Poison Ivy -- A Wildlife Food -- One Of First Plants To Change Color

October 01, 2003

UNIVERSITY PARK, Pa. -- Avoiding poison ivy gets easier in the fall because later this month or early next -- before most plants show autumn colors -- poison ivy's leaves will turn a brilliant red.

Unlike humans, many animals don't have adverse reactions to poison ivy, according to an expert in Penn State's College of Agricultural Sciences. "In fact, for woodpeckers, warblers, vireos and many other birds, poison ivy's berries are a preferred food," says Jim Finley, professor of forest resources. "Deer, black bears, muskrats and rabbits eat the fruit, stems and leaves. For these animals, poison ivy's eye-catching early-fall color will act as a food marker rather than a poison warning."
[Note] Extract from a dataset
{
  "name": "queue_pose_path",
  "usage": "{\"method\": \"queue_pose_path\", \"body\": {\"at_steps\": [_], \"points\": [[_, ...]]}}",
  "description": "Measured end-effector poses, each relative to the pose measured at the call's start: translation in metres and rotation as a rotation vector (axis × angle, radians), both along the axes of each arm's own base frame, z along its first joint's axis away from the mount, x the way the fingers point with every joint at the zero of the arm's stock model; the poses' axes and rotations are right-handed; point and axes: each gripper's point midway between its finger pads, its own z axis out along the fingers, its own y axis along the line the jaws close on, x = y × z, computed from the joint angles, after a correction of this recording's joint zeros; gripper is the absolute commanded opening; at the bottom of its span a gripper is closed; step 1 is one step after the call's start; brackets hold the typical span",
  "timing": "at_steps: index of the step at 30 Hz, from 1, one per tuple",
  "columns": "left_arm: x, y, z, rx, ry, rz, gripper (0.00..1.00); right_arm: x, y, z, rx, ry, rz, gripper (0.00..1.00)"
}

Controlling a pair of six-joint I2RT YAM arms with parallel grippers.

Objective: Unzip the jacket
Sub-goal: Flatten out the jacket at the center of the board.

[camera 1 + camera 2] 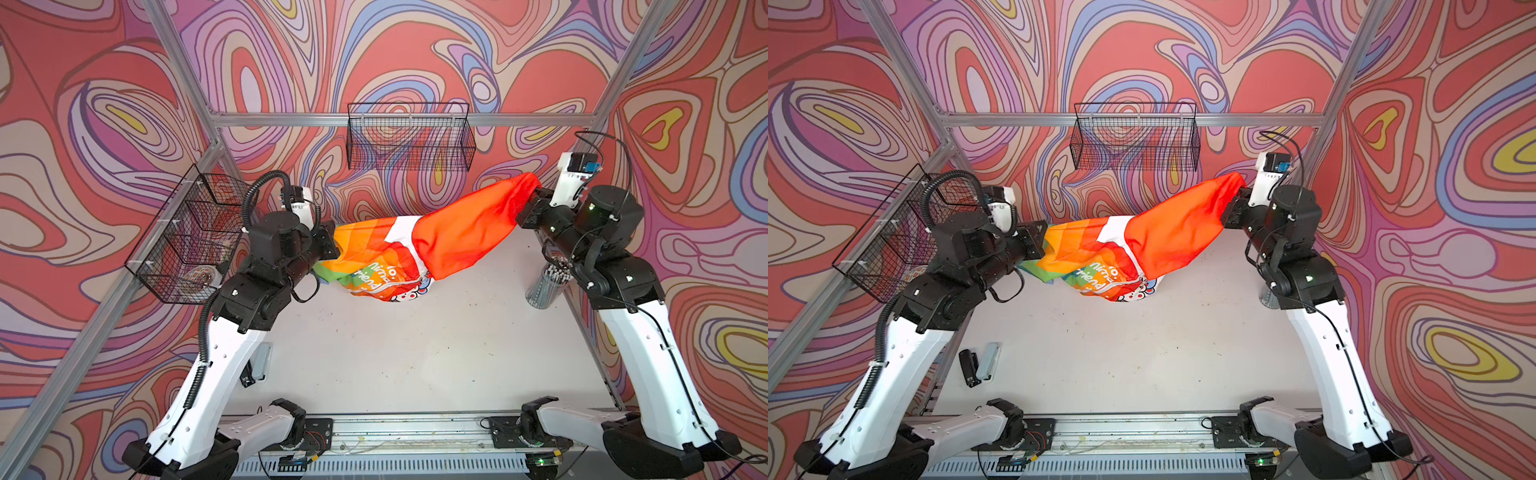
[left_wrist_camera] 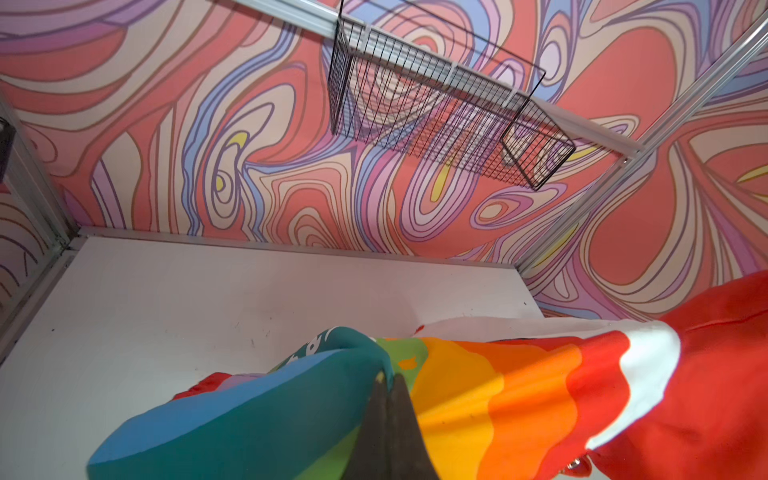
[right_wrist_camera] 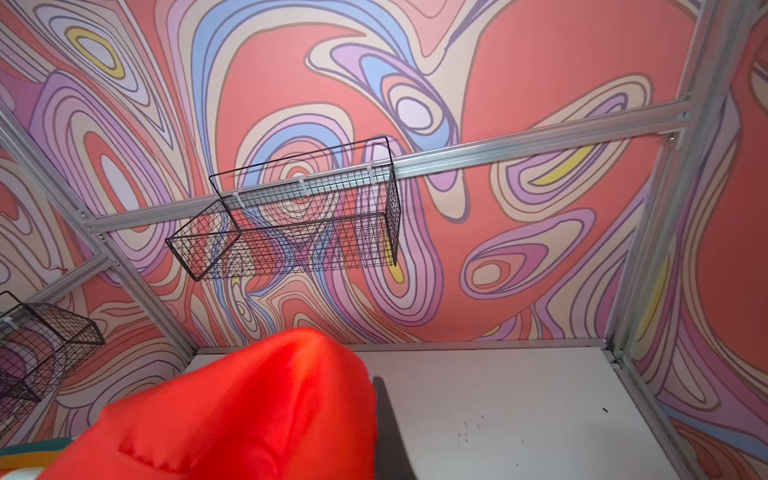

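The white desk (image 1: 395, 365) fills the floor of the cell, scuffed and speckled, with swirl-patterned walls on three sides. Above its back half the jacket (image 1: 419, 249) hangs lifted between the two arms and runs slantwise, higher at its right end. That end is the red hood (image 1: 478, 224), drawn out long and taut. The left end is the rainbow-striped half (image 1: 357, 245). Between them the cloth sags in a crumpled fold showing white lettering and cartoon faces. Whether the fold touches the desk cannot be told. A pale zipper (image 1: 390, 287) crosses the fold, and how far it is done up cannot be told.

One black wire basket (image 1: 409, 137) hangs on the back rail and another (image 1: 187, 241) hangs on the left rail.

The left pincer (image 1: 332, 245) grips the striped cloth. In the left wrist view its two dark fingers (image 2: 399, 415) are pressed together on the green band. The right pincer (image 1: 536, 195) is closed on the tip of the hood. In the right wrist view one dark finger (image 3: 388, 419) shows beside the red cloth, which covers the other finger.

A clear cup of pens (image 1: 548, 282) stands on the desk below the right arm. A small black device (image 1: 969, 368) lies near the left arm's base.
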Motion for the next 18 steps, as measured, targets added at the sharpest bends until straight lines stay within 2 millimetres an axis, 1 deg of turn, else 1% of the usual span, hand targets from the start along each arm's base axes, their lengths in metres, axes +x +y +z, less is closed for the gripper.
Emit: {"method": "queue_pose_path", "body": {"at_steps": [2, 3, 5, 7, 8, 10, 12, 13, 14, 15, 16, 17, 18], "points": [[-0.002, -0.009, -0.007, 0.012, 0.014, -0.015, 0.0, 0.005, -0.005, -0.018, -0.01, 0.047, -0.038, 0.0], [-0.001, -0.016, -0.017, 0.025, 0.034, -0.027, 0.0, 0.009, -0.008, -0.035, -0.016, 0.086, -0.058, 0.0], [0.002, -0.036, -0.049, 0.059, 0.095, -0.06, 0.0, 0.018, -0.011, -0.076, -0.034, 0.185, -0.093, 0.0], [0.008, -0.064, -0.101, 0.104, 0.194, -0.109, 0.0, 0.027, -0.012, -0.125, -0.055, 0.303, -0.114, 0.0], [0.011, -0.074, -0.124, 0.126, 0.238, -0.126, 0.0, 0.03, -0.012, -0.147, -0.065, 0.358, -0.12, 0.0], [0.017, -0.099, -0.19, 0.186, 0.369, -0.169, 0.0, 0.035, -0.012, -0.197, -0.086, 0.48, -0.127, 0.0], [0.018, -0.112, -0.246, 0.237, 0.482, -0.195, 0.0, 0.035, -0.011, -0.235, -0.099, 0.573, -0.128, 0.0], [0.018, -0.115, -0.267, 0.259, 0.528, -0.202, 0.0, 0.034, -0.01, -0.249, -0.104, 0.608, -0.127, 0.0], [0.019, -0.117, -0.281, 0.273, 0.559, -0.206, 0.04, 0.033, -0.01, -0.258, -0.105, 0.633, -0.126, 0.0], [0.02, -0.12, -0.292, 0.282, 0.583, -0.212, 0.12, 0.033, -0.01, -0.264, -0.103, 0.647, -0.126, 0.0], [0.023, -0.123, -0.297, 0.285, 0.592, -0.219, 0.24, 0.033, -0.01, -0.266, -0.102, 0.651, -0.126, 0.0], [0.024, -0.125, -0.298, 0.285, 0.593, -0.224, 0.35, 0.034, -0.009, -0.265, -0.1, 0.65, -0.126, 0.0], [0.027, -0.128, -0.295, 0.278, 0.584, -0.23, 0.49, 0.034, -0.009, -0.265, -0.097, 0.647, -0.125, 0.0]]}}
Human reactions to poison ivy are most common in the summertime but can occur at any time of the year. Most people are not allergic upon first contact, but repeated contact can cause itching, swelling, blistering and even numbness to about 85 percent of those exposed. "Any direct contact with poison ivy -- or even indirect contact such as touching clothing, tools or a pet's fur that have come into contact with leaves -- can elicit an allergic reaction," warns Finley.

Poison ivy is usually a vine (sometimes, it appears as a small upright single- or multiple-stem shrub), with leaflets clustered in groups of three. The leaves may appear shiny or dull and often are pointed at the tips. The edges of each leaflet may be smooth or have a few coarse notches, but are not serrated. In the summer, leaves and berries are green. In the fall, the berries turn white and the leaves red. All parts of this plant are poisonous and remain so even after it is dead.

"Look for poison ivy around the edges of open fields, woodlots and trails," says Finley. "The vines often climb trees, fences and stone walls." Don't try to rip poison ivy vines out of the ground, even with gloves, he advises. "If you have only a few scattered vines, you could try digging them up with a shovel after a rain, when the soil is moist," Finley says. "Don't use a weed whacker. Urushiol, the oil of the plant that causes the allergic reaction, could get on your clothing, exposed parts of your body or neighboring plants."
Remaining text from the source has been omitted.